Le départ de Caulaincourt et son remplacement par le comte de Lauriston. — Depuis Erfurt, Caulaincourt demande son retour, et ses demandes s’accentuent face aux difficultés de l’alliance et à la précarité de sa position. Du fait de la mauvaise santé de l’ambassadeur ou selon des considérations politiques, Napoléon remplace le duc de Vicence par le comte de Lauriston, en mai 1811. Symbole de l’alliance, ami d’Alexandre, Caulaincourt rentre en France en disgrâce mais dans l’espérance de convaincre son maître de stopper la marche à la guerre.


Conclusion

Malgré un bilan politique nul, l’ambassade de Saint-Pétersbourg permet l’affirmation de Caulaincourt comme figure majeure de la fin de l’Empire.

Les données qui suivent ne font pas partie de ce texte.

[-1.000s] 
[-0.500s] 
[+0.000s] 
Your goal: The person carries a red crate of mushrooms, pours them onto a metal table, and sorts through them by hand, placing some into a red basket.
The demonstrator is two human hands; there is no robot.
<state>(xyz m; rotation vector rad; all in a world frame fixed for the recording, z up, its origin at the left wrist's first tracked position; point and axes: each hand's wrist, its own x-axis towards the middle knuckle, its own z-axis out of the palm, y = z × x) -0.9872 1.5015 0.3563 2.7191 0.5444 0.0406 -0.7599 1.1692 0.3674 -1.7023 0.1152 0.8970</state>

Le retour de Caulaincourt à Paris et sa confrontation avec Napoléon. — Lorsqu’il revient à Paris, et même s’il comprend sa disgrâce, Caulaincourt tente de convaincre Napoléon de sauver l’alliance. Sa conversation avec l’empereur, le 5 juin 1811, est un échec mais elle permet d’énoncer un certain nombre de principes du duc de Vicence. Celui-ci montre son attachement au système de l’alliance et surtout à la paix européenne, qui rend nécessaire la fin des ambitions napoléoniennes. Critiqué par son maître pour ses convictions, Caulaincourt affirme sa fidélité, qui n’est pas celle d’un courtisan et qui tente de préserver l’empereur de lui-même, et prophétise le désastre de 1812. Les arguments de son grand écuyer ne parviennent pas à convaincre Napoléon qui est déjà tourné vers la future campagne militaire.

Caulaincourt et la campagne de 1812 : une expérience diplomatique à l’épreuve des faits. — À tous points de vue, la campagne de Russie est un désastre pour Caulaincourt : son frère meurt à la bataille de la Moskowa, l’alliance est détruite, son maître et son ami se livrent un duel sans merci et, surtout, la prépondérance française en Europe est anéantie. Mais la campagne de 1812, qui confirme les prophéties du duc de Vicence, donne une nouvelle ampleur au personnage, reconnue par ses contemporains et par Napoléon, qui revient à Paris avec lui. Après ces événements, Caulaincourt est devenu une sorte de favori de l’empereur, mais, dans le contexte international, il s’agit d’une position périlleuse.

L’ambassade de Saint-Pétersbourg, fondement du rôle de Caulaincourt à la fin de l’Empire. — L’ambassade de 1807-1811, où il a développé ses convictions, permet finalement un retour en grâce du duc de Vicence qui devient ministre des Relations extérieures en 1813 et qui représente Napoléon à Prague, en 1813, et à Châtillon, en 1814, sans pouvoir enrayer le processus de démembrement de l’Empire français. La relation nouée avec Alexandre, lors de l’ambassade, permet aussi à Caulaincourt de négocier les conditions de l’abdication de Napoléon, et notamment son exil sur l’île d’Elbe. Ses tentatives pour trouver une place dans la société de la Restauration, puis son poste de ministre lors des Cent-Jours, le brouillent respectivement avec Napoléon et Alexandre et entraînent la fin de sa carrière politique.


Annexes

Édition de textes. Cartes. Généalogie. Documents iconographiques.